In the months preceding the hearing, the tenant had suggested to his landlord that he apply for the AUCLC, which would have enabled the landlord to obtain payment of 75% of the rent for the period covered by the program, and the tenant to benefit from significant relief from his obligation. He would have had to pay only 25% of the rent for the same period. However, the landlord refused. Despite his difficulties, the tenant nevertheless undertook to pay 25% of the rent for the entire period covered by the AUCLC.

In its judgment, the Court recalled that the purpose of the safeguard order was to ensure balance between the parties. She added that by choosing to forego 75% of the rents and not benefiting from the AUCLC, the landlord placed himself in a disadvantageous position to ask the Tribunal to exercise its discretionary power to issue a safeguard order.

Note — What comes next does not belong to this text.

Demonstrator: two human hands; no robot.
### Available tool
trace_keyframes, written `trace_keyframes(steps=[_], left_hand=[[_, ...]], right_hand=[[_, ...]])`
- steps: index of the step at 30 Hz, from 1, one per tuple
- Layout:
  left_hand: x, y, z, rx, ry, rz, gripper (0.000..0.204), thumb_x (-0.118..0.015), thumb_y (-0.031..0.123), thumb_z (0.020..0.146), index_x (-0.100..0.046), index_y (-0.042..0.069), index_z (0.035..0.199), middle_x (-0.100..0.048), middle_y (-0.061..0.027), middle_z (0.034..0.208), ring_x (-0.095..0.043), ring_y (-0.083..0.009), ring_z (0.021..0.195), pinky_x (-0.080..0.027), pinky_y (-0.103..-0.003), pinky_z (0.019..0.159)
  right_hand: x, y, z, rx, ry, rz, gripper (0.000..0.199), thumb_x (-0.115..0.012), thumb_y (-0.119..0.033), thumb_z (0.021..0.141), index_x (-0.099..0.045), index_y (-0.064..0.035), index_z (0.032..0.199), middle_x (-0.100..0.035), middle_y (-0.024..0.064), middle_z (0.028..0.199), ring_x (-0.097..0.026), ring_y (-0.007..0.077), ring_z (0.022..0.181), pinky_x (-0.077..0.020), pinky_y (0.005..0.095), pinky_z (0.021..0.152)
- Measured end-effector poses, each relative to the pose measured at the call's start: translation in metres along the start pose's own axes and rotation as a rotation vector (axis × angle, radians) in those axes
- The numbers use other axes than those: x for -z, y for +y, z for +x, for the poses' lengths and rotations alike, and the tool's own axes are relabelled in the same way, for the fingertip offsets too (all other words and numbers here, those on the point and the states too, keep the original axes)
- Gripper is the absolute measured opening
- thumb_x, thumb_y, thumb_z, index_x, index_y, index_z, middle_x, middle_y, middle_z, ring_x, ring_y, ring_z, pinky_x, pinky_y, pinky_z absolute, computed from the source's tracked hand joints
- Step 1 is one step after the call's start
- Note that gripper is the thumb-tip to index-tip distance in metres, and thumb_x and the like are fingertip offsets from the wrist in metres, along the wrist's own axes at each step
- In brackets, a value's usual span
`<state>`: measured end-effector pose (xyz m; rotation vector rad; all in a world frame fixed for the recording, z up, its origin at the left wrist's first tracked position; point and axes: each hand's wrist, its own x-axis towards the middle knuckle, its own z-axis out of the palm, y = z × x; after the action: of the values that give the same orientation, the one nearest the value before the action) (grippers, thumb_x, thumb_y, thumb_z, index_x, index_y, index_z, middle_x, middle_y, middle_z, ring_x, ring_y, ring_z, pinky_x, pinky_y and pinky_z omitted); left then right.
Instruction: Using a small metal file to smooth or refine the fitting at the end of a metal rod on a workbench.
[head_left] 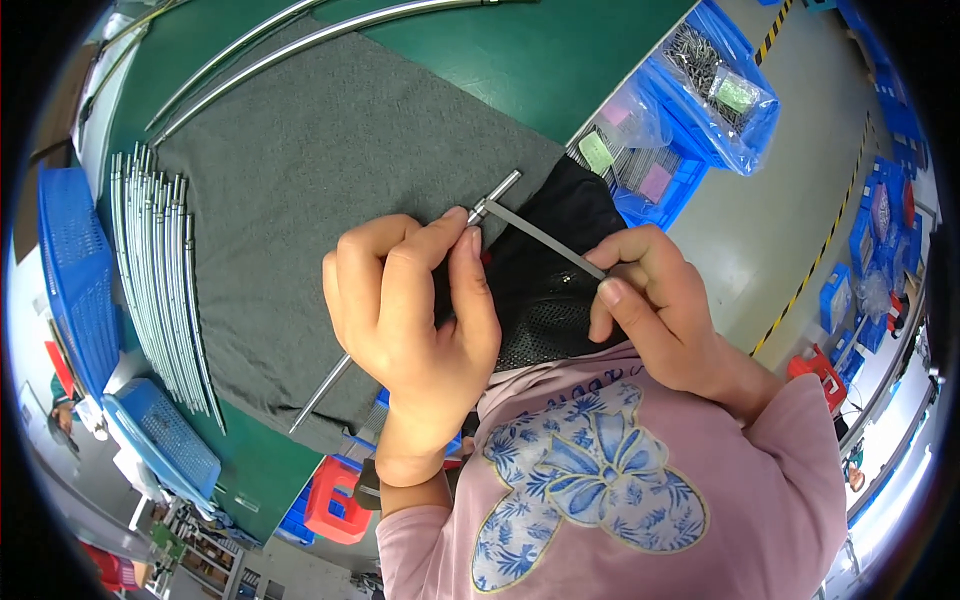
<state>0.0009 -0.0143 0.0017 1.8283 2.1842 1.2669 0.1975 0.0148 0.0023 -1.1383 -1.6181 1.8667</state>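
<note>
A thin shiny metal rod [322, 395] slants across the cloth, passing under my left hand [410, 290]. My left thumb and forefinger pinch it close to its upper end, beside a small metal collar. From that collar a narrow flat grey strip [545, 238] runs down to the right. Its other end is pinched between the thumb and fingers of my right hand [650, 300]. Whether the strip is fixed to the collar or only touches it, I cannot tell. Below the strip lies black perforated fabric [560, 310], partly covered by my hands.
Grey cloth [300, 140] covers much of the green table [490, 50]. Several metal rods [165, 290] lie side by side at the left, near blue baskets [75, 270]. Long curved tubes [290, 55] rest at the back. Blue bins [735, 150] of metal parts stand at the right.
</note>
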Motion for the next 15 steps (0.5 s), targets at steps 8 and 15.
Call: trace_keyframes(steps=[8, 15], left_hand=[[-0.004, -0.002, -0.001, -0.001, 0.025, -0.003, 0.016, -0.074, 0.000, 0.069, -0.065, 0.005, 0.080, -0.054, -0.0056, 0.076, -0.050, -0.0214, 0.066, -0.037, -0.032, 0.059], [-0.006, -0.003, 0.000, -0.022, 0.040, -0.024, 0.016, -0.074, -0.002, 0.068, -0.064, 0.005, 0.079, -0.054, -0.0057, 0.076, -0.049, -0.0217, 0.065, -0.037, -0.033, 0.057]], right_hand=[[0.003, -0.006, 0.001, 0.486, 0.125, -0.798, 0.025, -0.060, 0.005, 0.079, -0.064, 0.0030, 0.104, -0.061, 0.0084, 0.064, -0.057, 0.0189, 0.049, -0.0423, 0.0284, 0.046], [-0.010, -0.023, 0.016, 0.538, 0.250, -0.894, 0.035, -0.061, 0.007, 0.075, -0.066, 0.0007, 0.110, -0.059, 0.0055, 0.060, -0.056, 0.0193, 0.046, -0.0408, 0.0298, 0.044]])
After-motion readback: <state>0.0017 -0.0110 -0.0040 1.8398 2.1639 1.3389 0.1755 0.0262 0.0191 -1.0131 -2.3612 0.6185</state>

The Court therefore dismissed the application for a safeguard order and, although the landlord had refused to protect itself from the AUCLC, it allowed the tenant to pay only 25% of the rent for the period during which the AUCLC would be in force.

Although these judgments are the first to be handed down in this area, they serve as a reminder of the importance of balance in landlord-tenant relations, which is certainly accentuated in the context of a pandemic.

By Mathieu Tremblay


[1] Hengyun International Investment Commerce Inc. v. 9368-7614 Québec Inc, 2020 QCCS 2251.

[2] Investissements immobiliers G. Lazzara inc. v. 9224-5455 Québec inc. 2020 QCCS 2176.